■ **Available records**:
▬▬▬▬▬▬▬▬▬▬
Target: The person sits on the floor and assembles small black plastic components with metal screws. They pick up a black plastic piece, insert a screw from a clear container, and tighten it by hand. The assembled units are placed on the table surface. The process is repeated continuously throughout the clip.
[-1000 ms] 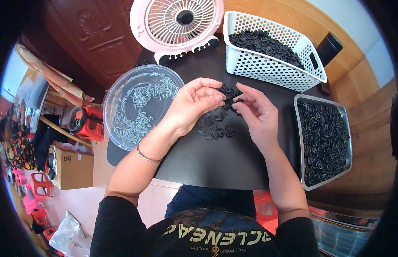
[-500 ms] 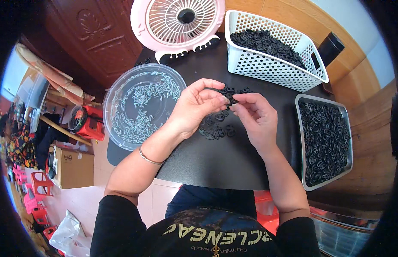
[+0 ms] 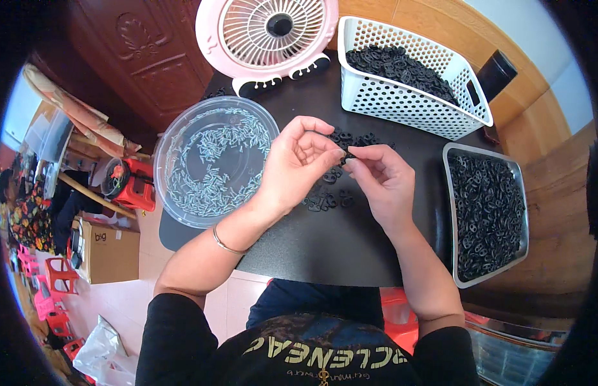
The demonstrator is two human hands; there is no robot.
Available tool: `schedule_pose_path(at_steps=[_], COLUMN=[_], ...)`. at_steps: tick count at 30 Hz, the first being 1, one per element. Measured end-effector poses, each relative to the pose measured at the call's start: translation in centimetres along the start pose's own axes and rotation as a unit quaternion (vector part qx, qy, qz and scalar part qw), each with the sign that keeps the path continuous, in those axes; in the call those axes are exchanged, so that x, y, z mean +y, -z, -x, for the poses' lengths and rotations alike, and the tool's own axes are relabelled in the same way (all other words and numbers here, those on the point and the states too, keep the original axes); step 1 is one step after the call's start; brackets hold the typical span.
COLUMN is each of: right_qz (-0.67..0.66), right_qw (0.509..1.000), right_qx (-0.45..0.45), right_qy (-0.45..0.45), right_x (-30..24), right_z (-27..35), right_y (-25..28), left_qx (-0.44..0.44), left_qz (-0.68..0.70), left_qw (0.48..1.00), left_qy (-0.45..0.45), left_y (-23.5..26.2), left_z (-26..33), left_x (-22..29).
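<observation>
My left hand [image 3: 294,168] and my right hand [image 3: 388,183] meet over the dark table, thumbs and index fingers pinched together. Between the fingertips sits a small black plastic piece [image 3: 348,158], mostly covered by them. More loose black pieces [image 3: 321,199] lie on the table below and behind my hands, some with rounded openings. Left of my left hand, a round clear plastic tub [image 3: 162,193] holds many small silvery-green pins [image 3: 212,143]. My left wrist wears a thin bracelet.
A white perforated basket [image 3: 402,116] of black pieces stands at the back right. Near my right arm is a metal tray [image 3: 451,212] full of similar pieces. A pink fan [image 3: 205,38] stands behind the tub. At far left are a cardboard box [image 3: 112,254] and a seated person [image 3: 32,215].
The fingers of my left hand have curled in a little more. Both hands stay in almost the same place, still pinching the small black piece.
</observation>
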State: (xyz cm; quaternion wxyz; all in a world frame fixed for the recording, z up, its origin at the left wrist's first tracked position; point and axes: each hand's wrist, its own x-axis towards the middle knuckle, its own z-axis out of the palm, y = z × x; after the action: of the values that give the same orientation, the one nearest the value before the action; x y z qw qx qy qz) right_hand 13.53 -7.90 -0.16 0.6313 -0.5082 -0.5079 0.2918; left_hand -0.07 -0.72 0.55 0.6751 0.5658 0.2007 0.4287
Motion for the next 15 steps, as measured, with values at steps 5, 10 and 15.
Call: schedule_pose_path(at_steps=[5, 10, 15], right_qz=[-0.12, -0.146, -0.126], right_qw=[0.989, 0.985, 0.99], right_qx=[-0.029, -0.029, -0.024], right_qy=[-0.084, -0.085, -0.062], right_x=[-0.41, -0.24, 0.14], right_z=[-0.13, -0.25, -0.26], right_y=[0.24, 0.27, 0.32], left_qx=[0.008, -0.024, -0.049], left_qz=[-0.184, -0.064, -0.091], left_qw=[0.975, 0.996, 0.995], left_qy=[-0.128, -0.063, 0.011], left_y=[-0.42, -0.27, 0.33], left_z=[0.53, 0.07, -0.15], left_x=[0.08, 0.16, 0.15])
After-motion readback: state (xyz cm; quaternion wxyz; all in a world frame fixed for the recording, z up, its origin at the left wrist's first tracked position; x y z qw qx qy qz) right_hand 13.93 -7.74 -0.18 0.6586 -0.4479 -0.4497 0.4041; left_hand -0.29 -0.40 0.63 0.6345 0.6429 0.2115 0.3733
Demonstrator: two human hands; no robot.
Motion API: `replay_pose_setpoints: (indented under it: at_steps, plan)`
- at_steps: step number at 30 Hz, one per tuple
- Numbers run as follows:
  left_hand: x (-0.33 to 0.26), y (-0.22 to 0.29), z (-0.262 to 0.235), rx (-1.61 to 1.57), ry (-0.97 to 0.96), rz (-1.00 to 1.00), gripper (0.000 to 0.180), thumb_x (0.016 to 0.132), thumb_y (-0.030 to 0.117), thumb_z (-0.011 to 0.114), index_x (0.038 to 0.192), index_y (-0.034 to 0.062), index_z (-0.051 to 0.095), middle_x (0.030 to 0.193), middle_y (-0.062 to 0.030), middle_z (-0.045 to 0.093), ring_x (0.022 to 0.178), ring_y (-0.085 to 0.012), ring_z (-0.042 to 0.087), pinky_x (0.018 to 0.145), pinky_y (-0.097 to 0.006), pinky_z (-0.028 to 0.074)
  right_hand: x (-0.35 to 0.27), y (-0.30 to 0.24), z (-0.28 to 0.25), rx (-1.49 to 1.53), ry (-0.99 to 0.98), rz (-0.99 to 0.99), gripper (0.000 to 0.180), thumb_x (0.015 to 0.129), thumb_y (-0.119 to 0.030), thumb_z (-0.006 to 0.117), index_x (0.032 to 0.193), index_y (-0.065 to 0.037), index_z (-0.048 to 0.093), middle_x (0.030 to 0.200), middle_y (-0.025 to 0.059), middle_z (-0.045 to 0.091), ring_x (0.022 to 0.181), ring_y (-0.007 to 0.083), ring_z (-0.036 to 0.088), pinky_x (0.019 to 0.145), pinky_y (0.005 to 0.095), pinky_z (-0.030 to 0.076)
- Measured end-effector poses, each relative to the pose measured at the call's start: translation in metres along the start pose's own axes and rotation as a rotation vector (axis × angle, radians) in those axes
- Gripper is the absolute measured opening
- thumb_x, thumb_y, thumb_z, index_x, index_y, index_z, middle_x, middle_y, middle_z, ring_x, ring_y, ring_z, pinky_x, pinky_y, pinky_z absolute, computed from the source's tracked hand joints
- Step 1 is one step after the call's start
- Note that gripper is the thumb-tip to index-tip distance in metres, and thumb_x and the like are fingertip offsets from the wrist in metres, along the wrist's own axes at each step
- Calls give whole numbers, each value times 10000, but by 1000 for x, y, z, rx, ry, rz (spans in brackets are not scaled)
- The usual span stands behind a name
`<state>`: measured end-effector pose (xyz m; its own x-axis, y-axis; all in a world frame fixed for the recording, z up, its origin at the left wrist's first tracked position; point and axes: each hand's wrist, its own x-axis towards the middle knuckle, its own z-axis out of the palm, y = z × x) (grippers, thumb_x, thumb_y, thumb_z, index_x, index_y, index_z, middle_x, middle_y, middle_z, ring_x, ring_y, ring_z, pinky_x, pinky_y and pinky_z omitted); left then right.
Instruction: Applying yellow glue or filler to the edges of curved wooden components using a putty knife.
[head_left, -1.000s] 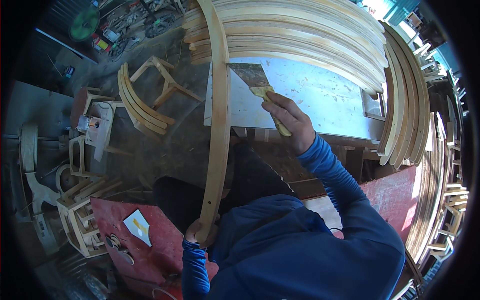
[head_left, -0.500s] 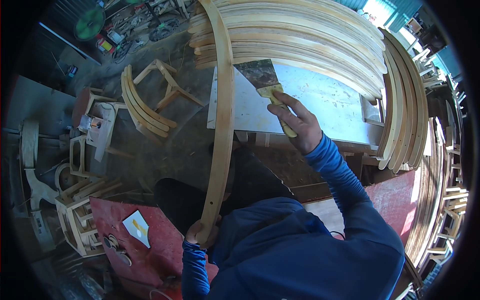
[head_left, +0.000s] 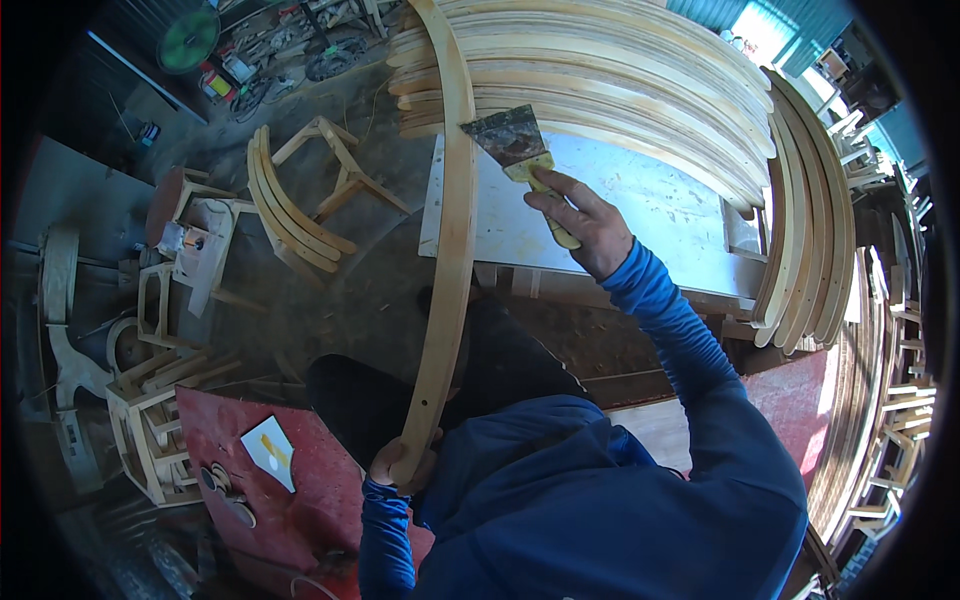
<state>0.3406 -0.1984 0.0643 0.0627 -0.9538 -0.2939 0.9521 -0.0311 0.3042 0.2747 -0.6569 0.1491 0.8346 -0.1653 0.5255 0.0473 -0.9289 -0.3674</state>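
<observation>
A long curved wooden strip (head_left: 452,240) runs from near my body away to the top of the picture. My left hand (head_left: 400,465) is closed round its near end, beside a small dark hole in the wood. In my right hand (head_left: 590,225) is a putty knife (head_left: 508,138), gripped by its yellowish handle, its wide blade stained dark. One blade corner overlaps the strip's right edge; whether it presses on the wood I cannot tell. Behind the knife lies a white tabletop (head_left: 600,190) with smudges.
Many curved strips (head_left: 600,90) are piled at the far side of the white table, and more (head_left: 815,220) hang over its right end. A red board (head_left: 330,450) at lower left carries a white plate with yellow paste (head_left: 268,455). Wooden frames (head_left: 340,170) stand on the floor at left.
My right hand has shifted a little left, bringing the knife blade's corner over the strip's edge. My left hand keeps its hold on the near end.
</observation>
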Motion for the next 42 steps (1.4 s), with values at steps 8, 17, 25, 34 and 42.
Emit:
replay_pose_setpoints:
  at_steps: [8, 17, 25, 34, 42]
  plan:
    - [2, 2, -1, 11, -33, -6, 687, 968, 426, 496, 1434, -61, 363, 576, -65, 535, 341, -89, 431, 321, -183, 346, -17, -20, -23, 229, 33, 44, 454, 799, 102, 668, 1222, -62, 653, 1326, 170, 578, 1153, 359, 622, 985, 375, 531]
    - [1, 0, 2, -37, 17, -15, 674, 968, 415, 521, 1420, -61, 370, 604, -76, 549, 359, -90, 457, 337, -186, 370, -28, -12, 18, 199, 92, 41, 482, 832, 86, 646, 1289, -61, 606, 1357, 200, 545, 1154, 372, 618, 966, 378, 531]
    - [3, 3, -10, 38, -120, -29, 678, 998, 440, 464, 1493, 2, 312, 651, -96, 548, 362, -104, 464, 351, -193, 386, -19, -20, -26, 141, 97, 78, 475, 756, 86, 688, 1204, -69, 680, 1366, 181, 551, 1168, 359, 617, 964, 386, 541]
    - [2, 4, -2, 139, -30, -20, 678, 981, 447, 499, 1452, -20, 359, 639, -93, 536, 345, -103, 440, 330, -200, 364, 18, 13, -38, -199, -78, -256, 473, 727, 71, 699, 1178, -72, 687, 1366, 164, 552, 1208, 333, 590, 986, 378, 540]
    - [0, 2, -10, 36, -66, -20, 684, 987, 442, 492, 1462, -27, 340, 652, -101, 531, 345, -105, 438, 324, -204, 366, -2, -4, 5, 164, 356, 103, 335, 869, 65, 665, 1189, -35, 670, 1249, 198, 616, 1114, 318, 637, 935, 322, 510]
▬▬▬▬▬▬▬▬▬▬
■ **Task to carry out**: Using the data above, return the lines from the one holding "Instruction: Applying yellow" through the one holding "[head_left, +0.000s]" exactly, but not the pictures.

■ **Expected answer**:
Instruction: Applying yellow glue or filler to the edges of curved wooden components using a putty knife.
[head_left, -1.000s] 
[head_left, -0.500s] 
[head_left, +0.000s] 

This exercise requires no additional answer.